Morgan Rielly is going to be off the ice for an unknown number of games, possibly six or more. The question is how bad is that?
Now the answer to that might depend on how you feel about the Leafs. If you want them to blow it now so you don't have to watch them blow it later, you might be satisfied by saying, "It's so Leafy."
If you think the regular season is a process that leads to the playoffs, and you want the Leafs in the playoffs, you might be concerned.
The short answer to the question is a very, very large hole:
Look at all the colours! Okay, what does this say? This is based on GAR, and GAR has all the shooting and save percentages baked right in on purpose. It's a description of what has happened, and how each player impacted the outcomes - skill, luck, randomness, all of it.
The key colour with Rielly is orange. That's the Even-Strength defence, and his is always negative. Always. But that is a very small negative for him, and more than made up for with all the other colours. For one thing, he is the only power play defender on the team.
Now let's jump down the list to the very next defender. He's eighth. And his entire claim to fame – and really someone should write about this – is his orange defence. He's a negative value offensively, and this means all offensive creation, not his personal shot. And his current season its own article, but as much as Liljegren has been a very big contributor to transition and puck movement, we know what he can't do, and so does Sheldon Keefe.
The next defender, is Conor Timmins in only 16 games. I don't take those results very seriously, and he's missed a practice, and is ill per the team.
Mark Giordano is next as a good third pair result, but he's missed some practices and games and is just coming back, but isn't up to taking the top four minutes again. T.J. Brodie is not actually even better than Giordano, but he can play big minutes.
And the rest are either just average as is Jake McCabe – in big minutes, though. Or defence and nothing else (done totally differently to Liljegren) from Simon Benoit.
Now that's just this year. Let's cast our minds back deep into the past to last year.
Morgan Rielly was a power play only guy who never took penalties, and that's it. He was not a differnce maker, but most of that was the time he spent injured, and the struggles he had when he came back. And look at Gio! Last year's solution to Rielly's absence was pretty much Giordano pouring it all out when he had to. We can't expect that this year.
So here we are, with a very big hole, and no one really ready to fill it well.
And to get back to the whole "the Leafs aren't worthy" thing, here's why that frustrates me.
After last season, with the injuries proving the defence depth was poor, the situation this season was Jake McCabe in and Rasmus Sandin out. And then the Leafs added a nice cast of depth callups in Simon Benoit, William Lagesson and Max Lajoie. All had NHL experience and were cheap. Benoit has found a fulltime role, but all three are very one-dimensional players one way or another, and aren't even close to top pairing defenders.

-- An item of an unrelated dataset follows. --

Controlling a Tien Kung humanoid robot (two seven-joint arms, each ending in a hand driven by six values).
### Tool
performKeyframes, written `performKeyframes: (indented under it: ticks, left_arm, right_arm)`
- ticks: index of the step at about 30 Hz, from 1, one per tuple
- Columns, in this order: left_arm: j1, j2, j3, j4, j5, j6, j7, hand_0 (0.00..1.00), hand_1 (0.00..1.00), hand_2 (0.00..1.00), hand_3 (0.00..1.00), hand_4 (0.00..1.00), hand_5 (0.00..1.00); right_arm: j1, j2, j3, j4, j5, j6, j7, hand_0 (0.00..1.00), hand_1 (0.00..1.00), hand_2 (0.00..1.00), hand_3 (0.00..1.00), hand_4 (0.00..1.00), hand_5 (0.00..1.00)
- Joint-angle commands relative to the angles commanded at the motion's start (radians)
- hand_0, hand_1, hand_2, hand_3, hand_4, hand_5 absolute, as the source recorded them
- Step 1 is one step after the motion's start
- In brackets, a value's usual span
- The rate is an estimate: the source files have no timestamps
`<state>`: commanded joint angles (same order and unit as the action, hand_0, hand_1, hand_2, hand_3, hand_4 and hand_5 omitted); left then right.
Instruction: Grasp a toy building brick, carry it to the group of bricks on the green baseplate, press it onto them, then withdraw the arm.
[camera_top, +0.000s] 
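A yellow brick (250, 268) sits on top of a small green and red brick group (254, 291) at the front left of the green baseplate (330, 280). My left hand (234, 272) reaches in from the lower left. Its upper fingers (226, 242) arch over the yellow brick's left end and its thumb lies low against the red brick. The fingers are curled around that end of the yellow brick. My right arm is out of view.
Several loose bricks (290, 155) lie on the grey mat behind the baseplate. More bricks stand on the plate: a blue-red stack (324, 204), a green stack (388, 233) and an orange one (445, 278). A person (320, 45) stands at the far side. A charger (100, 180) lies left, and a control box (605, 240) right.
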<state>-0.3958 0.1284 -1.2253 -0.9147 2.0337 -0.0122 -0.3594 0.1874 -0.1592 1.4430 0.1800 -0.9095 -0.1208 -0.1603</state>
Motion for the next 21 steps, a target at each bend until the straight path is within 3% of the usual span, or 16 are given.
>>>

And what was the response outside of the cheap guys? John Klingberg, a UFA who cost no assets. No trades were made. And when Klingberg was Klingbergian and then out for the season, his exalted cap hit has sat on the books as an LTIR full of cheap recall guys swimming around to no effect. That's a choice. That's a whole series of choices. Doing nothing is the easiest choice to make because a lot of people won't even notice you made it.
So Brad Treliving chose to put Auston Matthews and the four other outstanding players on the ice with nothing at all on defence. He chose this. So for him to now take the position that the Leafs are so, so bad, we can't use assets to improve this bad team that has just appeared before me, nothing to do with me – that is extremely aggravating.
Next season the Leafs will need defence. The price isn't going down. The need isn't going away. The assets are what they are. The supply is extremely limited. Nothing is going to magically change this. Waiting can be a good strategy when there is a reasonable potential for something to change, but if Treliving is pinning his hopes on the UFA market, was last year not a bit of a lesson.
If Treliving continues to choose to not act, then he is choosing to hamstring this team. And I say this fully aware that the Leafs have been looking for defence forever, and it isn't easy. But who said the GM's job was supposed to be easy?
The Leafs aren't the best team in the NHL. I think that's obvious. But put aside the desire to wallow in the easy despair of the Leafy team that can never be good and admit that there's a lot of good players on this team, and choosing to waste prime years of their careers on a nihilist prediction that the Leafs can't win anything is just plain stupid.
Elliotte Friedman reported on Monday that the Leafs are furious about this suspension situation. Fine, be furious, Treliving. But you made the choices that made this molehill into a mountain. Maybe that's why you're so mad, because you know deep down it's your own failures that you're really mad about.